Si je relate ce drame familial qui a bouleversé notre vie, c’est que l’histoire se répète. Le 6 mai, l’Assemblée Nationale retoquait un amendement du Sénat s’inspirant de la Loi Fauchon, concernant la responsabilité pénale des élus. Cet amendement renforçait la protection des décideurs publics, et notamment des maires faisant face à la réouverture des écoles dans leurs communes. Majoritairement Républicain, les sénateurs semblaient soucieux d’encadrer la responsabilité de leurs électeurs. Lors de l’examen du projet de loi de prorogation de l’état d’urgence sanitaire, les députés ont donc précisé que la responsabilité des décideurs publics devait être appréciée, “en cas de catastrophe sanitaire”, selon “ l’état des connaissances scientifiques au moment des faits”. En s’abritant derrière cet argument, n’était-ce pas une manière d’amender également les membres du gouvernement de leurs propres responsabilités ?

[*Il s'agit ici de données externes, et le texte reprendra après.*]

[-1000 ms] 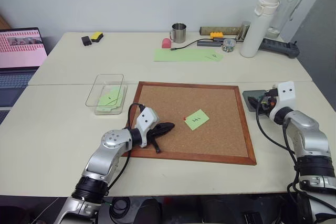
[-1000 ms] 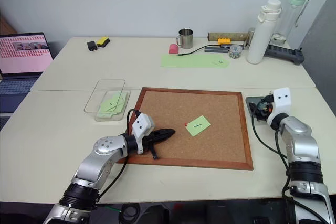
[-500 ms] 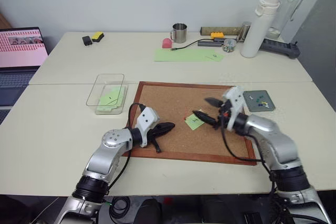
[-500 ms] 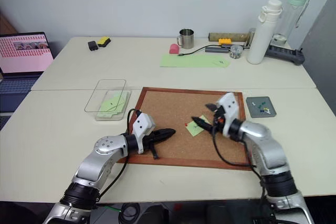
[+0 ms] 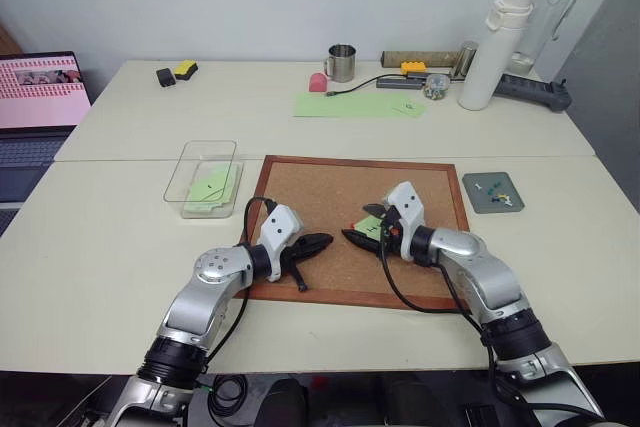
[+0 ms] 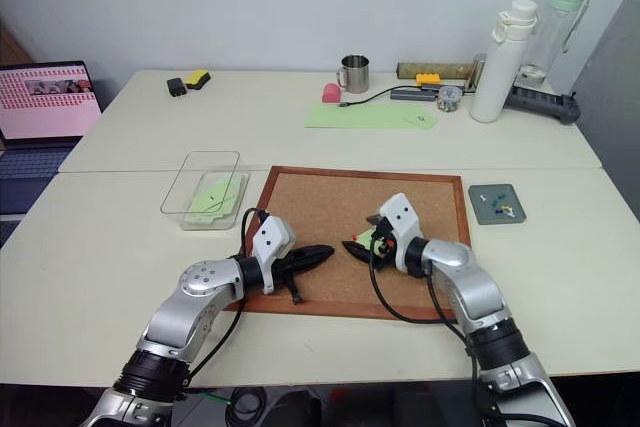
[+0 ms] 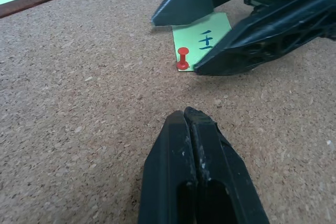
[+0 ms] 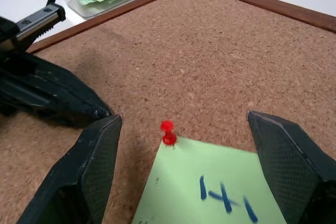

Le premier ministre ne semblait pas favorable à une atténuation de responsabilité et préférerait le statu quo. Qu’en est-il de l’appréciation à l’aune de « l’état des connaissances scientifiques à l’époque des faits » ? Ces connaissances ont évolué dans le temps, selon le propre aveu du gouvernement. La responsabilité en matière médicale est l’une des plus dures à prouver.

Lorsque ma mère a été victime d’un choc septique dû à une infection nosocomiale, la procédure d’enquête a duré plus d’un an. La faute de l’hôpital ayant été reconnue, nous avions la possibilité d’intenter un procès, Nous nous sommes contentés de la compensation financière, ester en justice n’aurait servi qu’à prolonger un processus coûteux à l’issue incertaine. Pour le principe, il nous semblait important que notre parole fût entendue et que des mesures soient enfin prises afin d’éviter une telle contamination.

Il est néanmoins regrettable que les personnalités politiques, ayant admis leur responsabilité, n’aient pas été poursuivies.

En revenant à cette navette entre les deux Chambres et les tribulations d’un amendement contesté, cela me rappelle la morale de la fable de l’Ours et de l’amateur des jardins de Jean de La Fontaine :

« Rien n’est si dangereux qu’un ignorant ami ;

Mieux vaudrait un sage ennemi. »

En s’emmêlant ou en s’en mêlant, Sénat et Assemblée Nationale n’auraient-ils pas mis incidemment en danger le gouvernement ? Certains penseront que nos dirigeants cherchent à se dédouaner ou à s’auto-amnistier afin d’échapper au bras de la justice. D’autres parleront d’une simple maladresse électoraliste. La vérité est peut-être ailleurs.

Confinement ou pas, il est désolant d’assister à la déliquescence de nos institutions législatives, grevées tant par l’absentéisme de nos parlementaires que l’indifférence ou l’insouciance de quelques élus présents dans l’hémicycle, y compris dans les rangs des représentants du gouvernement.

Cela participe à la caricature de notre démocratie, si bien dialoguée par Michel Audiard lors de la célèbre scène du discours de Jean Gabin au Palais Bourbon dans le film de Henri Verneuil « Le Président ». Elle n’est pas si loin la République des coquins et des copains.